Paslanmış Kilit

Şimdi kanadı kırık bir kuş özgürce dans etmeyi beklerken, gökyüzünden uzunca bir zaman mahsur kalmış kanatları, hafif bir rüzgarla bile umuda kanat çırpıyor.

İşte bu hikaye “yine, yeniden” denemenin özgürlüğünü, umuda misafir ediyordu.

Bir hayali var aslında günümüzün tecrübe edilmişliğinin. Bu herhangi bir konu ya da mecra, ne olursa olsun.
Hep denedik ama olmadı.
Ya olsaydı…?
Ya başarsaydık…?
Aklımıza takılan sorulardan, cevabını bildiğimiz sorulara geçiş bile yapamıyoruz.

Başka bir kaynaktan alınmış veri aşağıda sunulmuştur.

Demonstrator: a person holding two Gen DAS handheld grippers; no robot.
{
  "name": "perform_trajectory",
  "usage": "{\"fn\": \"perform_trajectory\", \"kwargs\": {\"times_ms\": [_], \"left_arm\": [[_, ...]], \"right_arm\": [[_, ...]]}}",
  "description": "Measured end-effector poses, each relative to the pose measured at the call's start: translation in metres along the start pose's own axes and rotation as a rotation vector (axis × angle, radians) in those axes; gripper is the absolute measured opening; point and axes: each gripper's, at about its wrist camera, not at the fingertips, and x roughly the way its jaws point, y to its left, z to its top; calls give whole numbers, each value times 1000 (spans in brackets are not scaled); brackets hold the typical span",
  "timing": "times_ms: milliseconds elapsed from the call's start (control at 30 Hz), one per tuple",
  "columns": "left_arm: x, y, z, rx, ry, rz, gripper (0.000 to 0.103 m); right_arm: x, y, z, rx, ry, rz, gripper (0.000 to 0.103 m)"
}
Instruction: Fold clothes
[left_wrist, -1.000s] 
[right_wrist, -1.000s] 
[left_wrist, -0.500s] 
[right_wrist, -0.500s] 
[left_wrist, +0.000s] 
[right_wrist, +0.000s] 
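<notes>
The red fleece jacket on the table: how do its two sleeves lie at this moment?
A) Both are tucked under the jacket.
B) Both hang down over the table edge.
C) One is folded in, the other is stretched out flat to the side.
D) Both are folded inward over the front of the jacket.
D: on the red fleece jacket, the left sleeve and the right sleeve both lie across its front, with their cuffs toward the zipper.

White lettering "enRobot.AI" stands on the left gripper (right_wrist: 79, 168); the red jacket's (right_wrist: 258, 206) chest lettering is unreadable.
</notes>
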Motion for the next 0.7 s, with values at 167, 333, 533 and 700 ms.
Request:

İlk seferde, ilkinde, hatta anında…Tam isabet!
Bana sadece tatmin olmuş, bir duygu balonu gibi geliyor.
O vakit ucuz olmaz mıydı tecrübe denen yaşanmışlığımız?
Acısız, yarasız hatta hasarsız…
İçinizden eminim, “Keşke ucuza kaçsaydık” diyenleriniz bile olmuştur.
Bu kadar iç çekmezdik.
Bu kadar heba edilmezdik, ah’lar vah’lar…

Sabırsızlığımızı, tutkularımızın anahtarı sanırız. Hâlbuki korkularımızın paslanmış kilidi de ifade edemiyoruz.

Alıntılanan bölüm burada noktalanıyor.